Okay, so it's not that one peon is laggy but that the monitors are
knowingly not in a quorum, including the one who is leader on both
sides of the election (but not while things are laggy!). And then when
the election happens, the leader does a tick and notices it hasn't
gotten a beacon from any MDSes in the past timeout interval.

So that suggests you actually just need to take account of how long
it's been since the monitor went active, not that you need a major
rework of the tracking.

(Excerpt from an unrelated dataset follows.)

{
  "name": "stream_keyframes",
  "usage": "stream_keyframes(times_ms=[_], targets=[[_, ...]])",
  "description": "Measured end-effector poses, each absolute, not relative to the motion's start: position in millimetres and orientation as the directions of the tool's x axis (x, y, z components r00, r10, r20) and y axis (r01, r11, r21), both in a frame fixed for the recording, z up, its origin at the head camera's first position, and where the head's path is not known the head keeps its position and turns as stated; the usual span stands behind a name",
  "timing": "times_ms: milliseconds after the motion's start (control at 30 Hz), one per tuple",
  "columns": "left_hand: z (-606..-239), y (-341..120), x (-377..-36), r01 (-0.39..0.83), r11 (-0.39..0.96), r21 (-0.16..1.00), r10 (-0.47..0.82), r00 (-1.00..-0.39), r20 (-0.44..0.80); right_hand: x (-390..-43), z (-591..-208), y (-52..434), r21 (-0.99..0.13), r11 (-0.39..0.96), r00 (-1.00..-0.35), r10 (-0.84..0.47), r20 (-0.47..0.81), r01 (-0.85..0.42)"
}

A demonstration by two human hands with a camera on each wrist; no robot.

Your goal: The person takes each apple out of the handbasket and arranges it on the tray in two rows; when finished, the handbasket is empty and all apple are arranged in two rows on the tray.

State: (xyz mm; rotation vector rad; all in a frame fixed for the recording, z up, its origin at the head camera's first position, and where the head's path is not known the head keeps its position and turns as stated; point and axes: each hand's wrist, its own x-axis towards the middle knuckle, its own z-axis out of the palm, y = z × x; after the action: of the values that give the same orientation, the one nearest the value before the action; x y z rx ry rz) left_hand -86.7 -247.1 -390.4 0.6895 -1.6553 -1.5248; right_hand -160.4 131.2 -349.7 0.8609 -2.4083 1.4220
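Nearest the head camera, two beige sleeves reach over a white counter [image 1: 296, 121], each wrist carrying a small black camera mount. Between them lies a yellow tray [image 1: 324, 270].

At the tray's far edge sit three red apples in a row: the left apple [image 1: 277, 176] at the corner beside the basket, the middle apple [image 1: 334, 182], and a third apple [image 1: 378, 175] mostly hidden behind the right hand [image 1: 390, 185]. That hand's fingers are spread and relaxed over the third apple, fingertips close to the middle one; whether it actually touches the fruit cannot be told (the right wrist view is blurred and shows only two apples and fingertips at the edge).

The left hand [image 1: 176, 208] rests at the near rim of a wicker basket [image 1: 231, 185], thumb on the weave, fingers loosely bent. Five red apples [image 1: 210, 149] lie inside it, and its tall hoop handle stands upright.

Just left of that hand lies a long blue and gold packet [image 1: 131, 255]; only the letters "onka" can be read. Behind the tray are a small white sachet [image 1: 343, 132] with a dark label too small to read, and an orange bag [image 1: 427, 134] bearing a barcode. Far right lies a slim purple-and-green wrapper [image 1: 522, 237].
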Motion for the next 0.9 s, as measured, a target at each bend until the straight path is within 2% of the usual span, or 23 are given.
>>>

Probably just modify it so the code won't mark
down an MDS until at least beacon_timeout has passed since the mon
went active? (I don't know off-hand how to query that state but I'm
sure it's available somewhere.)
-Greg

>
>
> I was thinking/hoping that there would be an existing mechanism to
> deal with laggy mons not forwarding messages, but perhaps not if they
> only look laggy to the other mons and not to the client :-/
>
> >
> >>
> >>
> >> I could hack around this by only doing timeouts if *any* daemon has
> >> successfully got a beacon through in the last (mds_beacon_grace*2) or
> >> something like that, but I wonder if there's a Right way to handle
> >> this for PaxosService subclasses?
> >
> >
> > The MDS is I think the only thing doing this, so if its patterns
> > aren't working we probably don't. (The manager just started doing it,
> > so may have a similar problem?)
> > I suppose you might take into account the paxos quorum timeouts and
> > which monitor the MDS was connected to, so that it only marks an MDS
> > down if you have positive belief the monitor it was pinging is alive?
>
> Yeah, you're probably right that if there's not something else
> thinking about the forwarding, then MDSMonitor does need to track who
> forwarded and consider whether the forwarder is still considered
> healthy.
>
> John

^ permalink raw reply	[flat|nested] 8+ messages in thread

* Re: Handling is_readable=0 periods in mon
  2017-05-24 20:45     ` Gregory Farnum
@ 2017-05-24 21:14       ` John Spray
  2017-05-24 21:31         ` Gregory Farnum
  0 siblings, 1 reply; 8+ messages in thread
From: John Spray @ 2017-05-24 21:14 UTC (permalink / raw)
  To: Gregory Farnum; +Cc: Ceph Development, Kefu Chai, Joao Eduardo Luis

[-- Attachment #1: Type: text/plain, Size: 4574 bytes --]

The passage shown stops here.